I was subscribed to five platforms. After noticing what they did to my favourite content, I cancelled them all. I still have Amazon because it was a yearly subscription.
I'd love to buy (not "rent") electronic hd versions, but apparently it's only possible to buy boxes of DVD/Blue-ray that consistently are reviewed as bad presentation and need special hardware with DRM.
This is my approach. There's no point in maintaining a subscription if I don't actively use it, so I treat these services as just 1-month content passes.
I subscribe to Netflix which is of questionable value.
I also subscribe to Disney+ which I don’t think we even use anymore.

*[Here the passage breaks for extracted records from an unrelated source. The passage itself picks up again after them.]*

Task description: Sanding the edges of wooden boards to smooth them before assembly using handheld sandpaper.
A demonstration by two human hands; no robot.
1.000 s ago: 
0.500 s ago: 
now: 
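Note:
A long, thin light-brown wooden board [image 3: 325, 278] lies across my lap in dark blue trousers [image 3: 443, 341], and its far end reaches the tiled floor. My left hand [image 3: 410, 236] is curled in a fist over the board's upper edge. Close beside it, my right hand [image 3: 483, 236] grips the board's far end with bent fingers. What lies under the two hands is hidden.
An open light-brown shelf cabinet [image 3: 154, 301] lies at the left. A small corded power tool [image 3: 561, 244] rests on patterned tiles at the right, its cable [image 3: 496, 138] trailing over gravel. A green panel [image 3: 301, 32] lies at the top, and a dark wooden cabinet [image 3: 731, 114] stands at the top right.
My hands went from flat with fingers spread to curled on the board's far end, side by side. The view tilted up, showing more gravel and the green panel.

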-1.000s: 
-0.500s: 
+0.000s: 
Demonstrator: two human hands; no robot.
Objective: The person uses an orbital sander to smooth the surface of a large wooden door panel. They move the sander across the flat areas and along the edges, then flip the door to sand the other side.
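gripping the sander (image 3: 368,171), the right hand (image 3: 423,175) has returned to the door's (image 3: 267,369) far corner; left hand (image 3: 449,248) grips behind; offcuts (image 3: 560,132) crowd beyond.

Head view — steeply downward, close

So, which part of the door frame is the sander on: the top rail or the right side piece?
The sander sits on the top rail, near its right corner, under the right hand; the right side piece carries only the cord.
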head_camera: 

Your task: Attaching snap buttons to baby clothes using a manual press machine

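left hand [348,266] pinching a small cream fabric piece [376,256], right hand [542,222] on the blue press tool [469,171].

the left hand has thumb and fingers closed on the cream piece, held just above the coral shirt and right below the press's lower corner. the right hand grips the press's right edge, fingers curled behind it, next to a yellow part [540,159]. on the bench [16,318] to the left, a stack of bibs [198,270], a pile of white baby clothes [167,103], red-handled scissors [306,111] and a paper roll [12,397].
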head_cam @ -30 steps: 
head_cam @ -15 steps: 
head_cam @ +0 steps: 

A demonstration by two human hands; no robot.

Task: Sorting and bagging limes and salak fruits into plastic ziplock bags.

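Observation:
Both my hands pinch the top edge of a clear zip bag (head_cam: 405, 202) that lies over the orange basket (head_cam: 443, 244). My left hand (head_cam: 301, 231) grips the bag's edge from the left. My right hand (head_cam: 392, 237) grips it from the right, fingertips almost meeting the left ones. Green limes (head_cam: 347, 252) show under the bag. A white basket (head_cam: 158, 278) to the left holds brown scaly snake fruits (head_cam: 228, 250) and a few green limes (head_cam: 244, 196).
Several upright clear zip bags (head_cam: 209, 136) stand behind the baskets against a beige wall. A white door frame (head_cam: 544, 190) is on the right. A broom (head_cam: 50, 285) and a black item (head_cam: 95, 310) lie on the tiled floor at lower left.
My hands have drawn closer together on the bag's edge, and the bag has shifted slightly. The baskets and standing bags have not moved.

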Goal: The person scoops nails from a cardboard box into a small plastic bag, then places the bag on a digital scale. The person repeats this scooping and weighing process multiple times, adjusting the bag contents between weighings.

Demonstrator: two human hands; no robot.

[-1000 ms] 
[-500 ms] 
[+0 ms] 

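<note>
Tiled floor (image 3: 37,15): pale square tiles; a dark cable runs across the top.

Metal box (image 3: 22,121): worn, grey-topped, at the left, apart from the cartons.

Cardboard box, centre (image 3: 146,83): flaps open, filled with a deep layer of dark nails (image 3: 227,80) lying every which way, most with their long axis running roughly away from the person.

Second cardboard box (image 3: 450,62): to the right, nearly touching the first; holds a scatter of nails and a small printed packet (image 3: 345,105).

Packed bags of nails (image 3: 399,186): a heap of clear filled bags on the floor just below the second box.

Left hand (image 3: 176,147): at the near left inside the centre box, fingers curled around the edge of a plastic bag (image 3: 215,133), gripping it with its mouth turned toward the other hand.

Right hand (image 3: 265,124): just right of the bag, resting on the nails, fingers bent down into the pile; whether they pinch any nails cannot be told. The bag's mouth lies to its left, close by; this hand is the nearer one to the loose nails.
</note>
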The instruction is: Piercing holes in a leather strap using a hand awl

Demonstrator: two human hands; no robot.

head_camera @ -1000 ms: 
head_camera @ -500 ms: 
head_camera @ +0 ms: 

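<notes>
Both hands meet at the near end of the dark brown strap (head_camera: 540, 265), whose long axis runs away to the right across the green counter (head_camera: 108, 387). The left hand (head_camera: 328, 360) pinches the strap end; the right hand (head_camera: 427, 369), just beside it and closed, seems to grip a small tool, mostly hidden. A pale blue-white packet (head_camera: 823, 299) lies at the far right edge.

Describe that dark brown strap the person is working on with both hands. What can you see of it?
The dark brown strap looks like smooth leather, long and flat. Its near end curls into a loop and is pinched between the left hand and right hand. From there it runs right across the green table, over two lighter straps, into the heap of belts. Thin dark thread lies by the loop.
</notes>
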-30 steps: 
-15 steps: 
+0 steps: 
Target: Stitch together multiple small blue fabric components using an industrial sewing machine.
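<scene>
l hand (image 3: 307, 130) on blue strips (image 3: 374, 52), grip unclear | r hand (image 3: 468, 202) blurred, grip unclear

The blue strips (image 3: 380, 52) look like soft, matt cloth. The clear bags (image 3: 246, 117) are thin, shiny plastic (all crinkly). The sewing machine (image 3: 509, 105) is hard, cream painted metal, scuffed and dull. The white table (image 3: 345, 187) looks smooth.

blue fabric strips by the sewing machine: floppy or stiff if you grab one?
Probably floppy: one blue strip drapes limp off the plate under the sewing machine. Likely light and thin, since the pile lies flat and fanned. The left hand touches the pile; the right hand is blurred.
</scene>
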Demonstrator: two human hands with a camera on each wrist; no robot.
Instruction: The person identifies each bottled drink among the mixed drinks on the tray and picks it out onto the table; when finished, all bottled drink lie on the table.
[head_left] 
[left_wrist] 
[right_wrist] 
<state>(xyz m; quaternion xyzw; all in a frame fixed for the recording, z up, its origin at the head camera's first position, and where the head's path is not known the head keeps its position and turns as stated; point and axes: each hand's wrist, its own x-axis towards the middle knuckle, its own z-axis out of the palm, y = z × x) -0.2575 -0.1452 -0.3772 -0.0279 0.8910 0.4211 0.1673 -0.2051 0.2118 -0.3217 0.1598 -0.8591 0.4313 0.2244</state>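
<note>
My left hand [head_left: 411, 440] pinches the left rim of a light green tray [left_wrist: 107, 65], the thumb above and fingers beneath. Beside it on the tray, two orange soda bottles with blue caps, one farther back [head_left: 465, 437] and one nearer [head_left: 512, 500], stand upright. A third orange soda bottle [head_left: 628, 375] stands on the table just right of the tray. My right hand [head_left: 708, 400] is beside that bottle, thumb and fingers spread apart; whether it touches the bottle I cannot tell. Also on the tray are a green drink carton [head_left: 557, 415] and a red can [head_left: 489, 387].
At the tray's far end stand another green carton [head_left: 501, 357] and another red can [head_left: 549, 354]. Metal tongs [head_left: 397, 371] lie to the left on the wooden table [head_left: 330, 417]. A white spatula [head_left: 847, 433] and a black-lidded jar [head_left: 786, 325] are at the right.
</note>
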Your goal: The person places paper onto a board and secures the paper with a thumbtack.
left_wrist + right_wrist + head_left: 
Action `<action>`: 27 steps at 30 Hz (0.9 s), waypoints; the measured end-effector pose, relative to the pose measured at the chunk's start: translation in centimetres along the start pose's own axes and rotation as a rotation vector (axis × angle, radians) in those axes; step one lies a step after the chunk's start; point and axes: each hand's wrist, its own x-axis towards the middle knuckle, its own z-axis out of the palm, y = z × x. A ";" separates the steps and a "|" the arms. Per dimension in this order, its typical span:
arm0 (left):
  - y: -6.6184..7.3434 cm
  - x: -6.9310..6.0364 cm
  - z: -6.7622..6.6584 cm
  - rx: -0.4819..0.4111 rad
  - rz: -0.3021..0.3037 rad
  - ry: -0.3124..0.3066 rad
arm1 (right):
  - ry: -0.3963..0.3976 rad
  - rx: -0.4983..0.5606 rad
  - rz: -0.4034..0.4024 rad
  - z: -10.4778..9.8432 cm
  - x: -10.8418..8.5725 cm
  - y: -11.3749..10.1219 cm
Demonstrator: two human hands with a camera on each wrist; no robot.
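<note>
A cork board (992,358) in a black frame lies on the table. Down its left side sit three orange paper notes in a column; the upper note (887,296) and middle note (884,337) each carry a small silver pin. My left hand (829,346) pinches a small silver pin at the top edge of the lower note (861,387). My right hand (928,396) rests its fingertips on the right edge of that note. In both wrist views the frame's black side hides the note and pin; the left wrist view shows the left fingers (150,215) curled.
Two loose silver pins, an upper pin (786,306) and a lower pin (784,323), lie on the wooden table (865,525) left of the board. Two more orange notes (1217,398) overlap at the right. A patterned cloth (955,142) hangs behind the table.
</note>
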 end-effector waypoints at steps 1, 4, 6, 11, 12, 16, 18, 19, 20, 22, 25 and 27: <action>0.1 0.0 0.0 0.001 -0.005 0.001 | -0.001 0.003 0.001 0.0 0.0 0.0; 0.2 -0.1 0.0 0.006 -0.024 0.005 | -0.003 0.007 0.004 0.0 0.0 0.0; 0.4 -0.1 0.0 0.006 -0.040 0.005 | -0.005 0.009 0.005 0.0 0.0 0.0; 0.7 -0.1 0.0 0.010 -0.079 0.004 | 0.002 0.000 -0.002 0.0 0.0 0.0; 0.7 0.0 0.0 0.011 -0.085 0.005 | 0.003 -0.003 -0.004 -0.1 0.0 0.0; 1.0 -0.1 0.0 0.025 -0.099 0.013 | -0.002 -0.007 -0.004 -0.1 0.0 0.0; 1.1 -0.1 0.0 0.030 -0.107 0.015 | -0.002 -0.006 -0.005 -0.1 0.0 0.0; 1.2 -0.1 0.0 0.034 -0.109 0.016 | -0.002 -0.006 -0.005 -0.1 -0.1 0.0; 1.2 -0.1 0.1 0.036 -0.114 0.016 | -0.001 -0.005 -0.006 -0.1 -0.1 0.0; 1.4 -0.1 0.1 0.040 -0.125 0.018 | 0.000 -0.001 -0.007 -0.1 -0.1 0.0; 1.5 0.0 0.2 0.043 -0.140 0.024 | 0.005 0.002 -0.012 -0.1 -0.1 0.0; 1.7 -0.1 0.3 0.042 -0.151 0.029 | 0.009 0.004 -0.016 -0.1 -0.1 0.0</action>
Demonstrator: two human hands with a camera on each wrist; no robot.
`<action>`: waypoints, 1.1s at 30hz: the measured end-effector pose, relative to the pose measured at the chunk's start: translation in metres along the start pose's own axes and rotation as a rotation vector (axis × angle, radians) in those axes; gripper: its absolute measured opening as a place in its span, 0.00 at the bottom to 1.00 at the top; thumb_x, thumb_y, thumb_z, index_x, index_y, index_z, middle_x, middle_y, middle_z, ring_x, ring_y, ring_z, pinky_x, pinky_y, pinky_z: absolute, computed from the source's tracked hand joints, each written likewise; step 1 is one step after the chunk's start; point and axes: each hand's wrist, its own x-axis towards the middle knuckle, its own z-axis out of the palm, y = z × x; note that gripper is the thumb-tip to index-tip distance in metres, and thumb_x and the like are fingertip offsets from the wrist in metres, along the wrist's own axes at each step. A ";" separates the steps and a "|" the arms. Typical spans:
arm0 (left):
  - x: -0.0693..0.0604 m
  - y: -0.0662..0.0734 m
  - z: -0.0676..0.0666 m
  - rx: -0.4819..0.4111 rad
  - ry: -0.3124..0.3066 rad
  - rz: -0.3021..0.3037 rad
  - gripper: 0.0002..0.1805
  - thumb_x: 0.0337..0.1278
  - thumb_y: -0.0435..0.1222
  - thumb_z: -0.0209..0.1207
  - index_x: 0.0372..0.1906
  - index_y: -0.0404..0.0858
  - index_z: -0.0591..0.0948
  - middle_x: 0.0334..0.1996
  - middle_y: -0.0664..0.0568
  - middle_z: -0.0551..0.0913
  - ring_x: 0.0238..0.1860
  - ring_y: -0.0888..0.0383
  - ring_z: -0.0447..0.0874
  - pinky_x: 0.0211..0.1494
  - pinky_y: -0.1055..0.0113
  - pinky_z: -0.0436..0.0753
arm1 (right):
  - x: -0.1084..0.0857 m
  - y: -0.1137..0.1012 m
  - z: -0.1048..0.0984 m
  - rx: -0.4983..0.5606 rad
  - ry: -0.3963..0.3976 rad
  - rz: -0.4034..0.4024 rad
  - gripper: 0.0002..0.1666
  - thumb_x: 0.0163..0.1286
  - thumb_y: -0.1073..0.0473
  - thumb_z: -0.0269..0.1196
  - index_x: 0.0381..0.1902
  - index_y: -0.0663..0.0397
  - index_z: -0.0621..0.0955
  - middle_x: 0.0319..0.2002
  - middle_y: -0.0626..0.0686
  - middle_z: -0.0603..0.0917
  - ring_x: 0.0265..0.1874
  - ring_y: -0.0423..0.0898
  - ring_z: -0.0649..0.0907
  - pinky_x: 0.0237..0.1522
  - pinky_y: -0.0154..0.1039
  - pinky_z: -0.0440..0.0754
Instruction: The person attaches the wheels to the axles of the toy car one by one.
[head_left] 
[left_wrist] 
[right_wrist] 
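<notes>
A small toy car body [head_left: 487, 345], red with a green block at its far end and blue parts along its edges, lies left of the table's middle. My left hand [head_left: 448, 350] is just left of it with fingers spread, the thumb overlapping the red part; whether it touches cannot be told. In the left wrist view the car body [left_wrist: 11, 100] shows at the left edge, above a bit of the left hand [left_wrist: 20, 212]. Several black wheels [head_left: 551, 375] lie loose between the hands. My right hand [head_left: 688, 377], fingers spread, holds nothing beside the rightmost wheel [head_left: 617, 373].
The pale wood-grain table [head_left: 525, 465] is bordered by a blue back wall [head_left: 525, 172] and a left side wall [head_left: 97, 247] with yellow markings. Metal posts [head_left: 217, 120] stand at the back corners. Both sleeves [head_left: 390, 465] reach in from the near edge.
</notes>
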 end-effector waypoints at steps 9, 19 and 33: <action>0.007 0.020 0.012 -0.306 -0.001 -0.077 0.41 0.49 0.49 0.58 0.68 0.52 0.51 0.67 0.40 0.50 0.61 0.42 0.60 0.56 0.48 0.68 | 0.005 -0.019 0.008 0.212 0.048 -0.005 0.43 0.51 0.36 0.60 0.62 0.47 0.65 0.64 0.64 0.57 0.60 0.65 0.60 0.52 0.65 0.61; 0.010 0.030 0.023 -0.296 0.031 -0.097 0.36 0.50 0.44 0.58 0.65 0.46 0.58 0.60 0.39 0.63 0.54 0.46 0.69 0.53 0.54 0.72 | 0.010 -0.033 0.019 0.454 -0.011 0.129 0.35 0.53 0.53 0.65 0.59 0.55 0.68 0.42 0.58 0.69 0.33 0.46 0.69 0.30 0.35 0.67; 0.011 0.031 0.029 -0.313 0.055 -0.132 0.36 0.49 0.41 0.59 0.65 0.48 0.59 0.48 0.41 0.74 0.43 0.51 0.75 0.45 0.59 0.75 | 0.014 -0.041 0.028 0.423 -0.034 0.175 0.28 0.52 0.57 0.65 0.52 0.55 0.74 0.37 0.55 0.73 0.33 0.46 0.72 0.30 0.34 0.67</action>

I get Apple TV bundled when I buy iPhones and Prime Video with the Prime subscription.
I have Plex which I use for IPTV.
And then YouTube Premium which probably gets most use.
The fragmentation is annoying, but the whole setup is less than $50 a month (if I assume zero cost for the bundled stuff) and covers me across 2 properties.
Now I’ve written it down it sounds like a lot to say that we barely even watch TV!
For example I used to like watching stuff on cable where builders would have a project car to refurbish or things like that. There is a ton of content like that for free on youtube these days. As I've aged I've grown tired of formulaic shows, this isn't some holier-than-thou attitude I just don't find them entertaining anymore and it takes a bit more to hold my attention.
Tiny NUC to run it all in containers, and a Synology w/ 40TB.
I get a popup when a new episode is downloaded. Movies are requested via Overseerr.
They read off a big ZFS array that's currently 2 x 2 stripe-of-mirrored-pairs that I plan to expand by adding additional mirrored pairs. Each pair is one WD Gold and one WD red pro (mainly trying to make sure I'm not going to get drives from the same bad batch since I generally buy them together.)
I also have Loki set up for log aggregation which helps sometimes when plex does something weird.
Other than that I'm on a well-sourced private tracker + https://nyaa.si/ for anime.
Plex being Plex, sometimes it's flaky. But I get to just show up and watch stuff like it's any other streaming service.
As Gabe Newell said, piracy is a service problem. I don't mind paying for streaming, and I have in the past.
I just want everything in one place.